**EXERCISE BRIEF:** Find the lines of the data below that include "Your". Report their number only.

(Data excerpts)
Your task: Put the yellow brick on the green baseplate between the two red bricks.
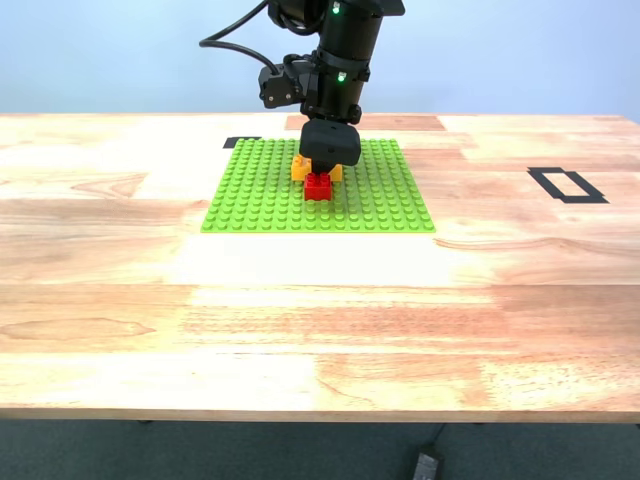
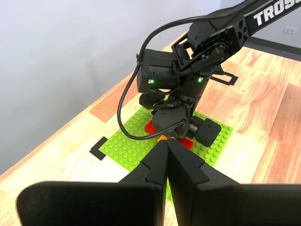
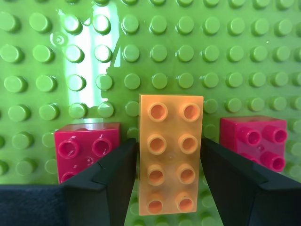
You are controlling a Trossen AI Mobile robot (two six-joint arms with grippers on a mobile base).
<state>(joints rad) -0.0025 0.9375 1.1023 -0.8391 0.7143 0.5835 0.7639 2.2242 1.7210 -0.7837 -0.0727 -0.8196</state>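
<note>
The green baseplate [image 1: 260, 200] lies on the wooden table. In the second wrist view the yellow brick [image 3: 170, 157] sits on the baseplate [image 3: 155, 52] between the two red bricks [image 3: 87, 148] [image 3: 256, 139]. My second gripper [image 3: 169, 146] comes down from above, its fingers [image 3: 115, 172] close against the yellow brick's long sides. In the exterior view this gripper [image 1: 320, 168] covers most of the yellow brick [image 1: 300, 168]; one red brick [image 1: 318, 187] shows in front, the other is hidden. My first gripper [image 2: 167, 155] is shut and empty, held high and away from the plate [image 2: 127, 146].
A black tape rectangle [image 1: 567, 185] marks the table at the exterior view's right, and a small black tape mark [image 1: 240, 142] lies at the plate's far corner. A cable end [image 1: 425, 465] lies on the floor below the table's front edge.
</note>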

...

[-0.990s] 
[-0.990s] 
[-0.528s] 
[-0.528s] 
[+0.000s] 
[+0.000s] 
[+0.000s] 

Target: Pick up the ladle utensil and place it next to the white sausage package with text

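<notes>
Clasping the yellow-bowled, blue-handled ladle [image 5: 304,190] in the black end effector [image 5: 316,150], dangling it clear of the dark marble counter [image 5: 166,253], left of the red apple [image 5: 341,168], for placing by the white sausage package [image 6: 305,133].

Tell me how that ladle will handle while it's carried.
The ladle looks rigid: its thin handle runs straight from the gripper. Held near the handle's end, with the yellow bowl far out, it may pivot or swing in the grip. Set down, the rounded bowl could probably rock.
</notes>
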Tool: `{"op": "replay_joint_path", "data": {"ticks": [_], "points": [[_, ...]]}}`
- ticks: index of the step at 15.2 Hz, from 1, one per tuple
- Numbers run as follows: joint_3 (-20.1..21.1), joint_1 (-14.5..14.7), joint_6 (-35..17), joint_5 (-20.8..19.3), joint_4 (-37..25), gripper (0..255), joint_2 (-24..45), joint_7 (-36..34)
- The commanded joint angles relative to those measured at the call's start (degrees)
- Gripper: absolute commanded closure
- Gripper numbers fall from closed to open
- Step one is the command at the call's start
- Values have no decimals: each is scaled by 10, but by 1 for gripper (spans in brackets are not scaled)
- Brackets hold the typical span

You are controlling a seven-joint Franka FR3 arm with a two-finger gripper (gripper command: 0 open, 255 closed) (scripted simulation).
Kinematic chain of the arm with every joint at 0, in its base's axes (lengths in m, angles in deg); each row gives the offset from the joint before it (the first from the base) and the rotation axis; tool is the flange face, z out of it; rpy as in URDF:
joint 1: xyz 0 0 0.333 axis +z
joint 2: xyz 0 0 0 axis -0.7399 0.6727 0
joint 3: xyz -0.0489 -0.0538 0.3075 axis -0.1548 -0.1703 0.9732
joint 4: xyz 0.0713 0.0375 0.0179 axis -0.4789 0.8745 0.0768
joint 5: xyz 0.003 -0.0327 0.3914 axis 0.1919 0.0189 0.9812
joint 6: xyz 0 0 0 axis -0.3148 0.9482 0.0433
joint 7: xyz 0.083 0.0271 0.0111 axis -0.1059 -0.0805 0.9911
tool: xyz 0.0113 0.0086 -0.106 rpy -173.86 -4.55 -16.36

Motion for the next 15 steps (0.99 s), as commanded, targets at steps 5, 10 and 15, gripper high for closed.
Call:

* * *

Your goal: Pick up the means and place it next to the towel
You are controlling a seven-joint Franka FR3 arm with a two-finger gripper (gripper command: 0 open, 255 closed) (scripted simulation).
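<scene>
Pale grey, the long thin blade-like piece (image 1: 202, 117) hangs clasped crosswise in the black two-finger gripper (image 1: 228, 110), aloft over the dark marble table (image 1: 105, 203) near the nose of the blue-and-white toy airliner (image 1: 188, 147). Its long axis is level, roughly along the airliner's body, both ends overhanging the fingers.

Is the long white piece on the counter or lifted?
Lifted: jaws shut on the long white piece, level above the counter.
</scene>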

**SOLUTION TO THIS EXERCISE:** 2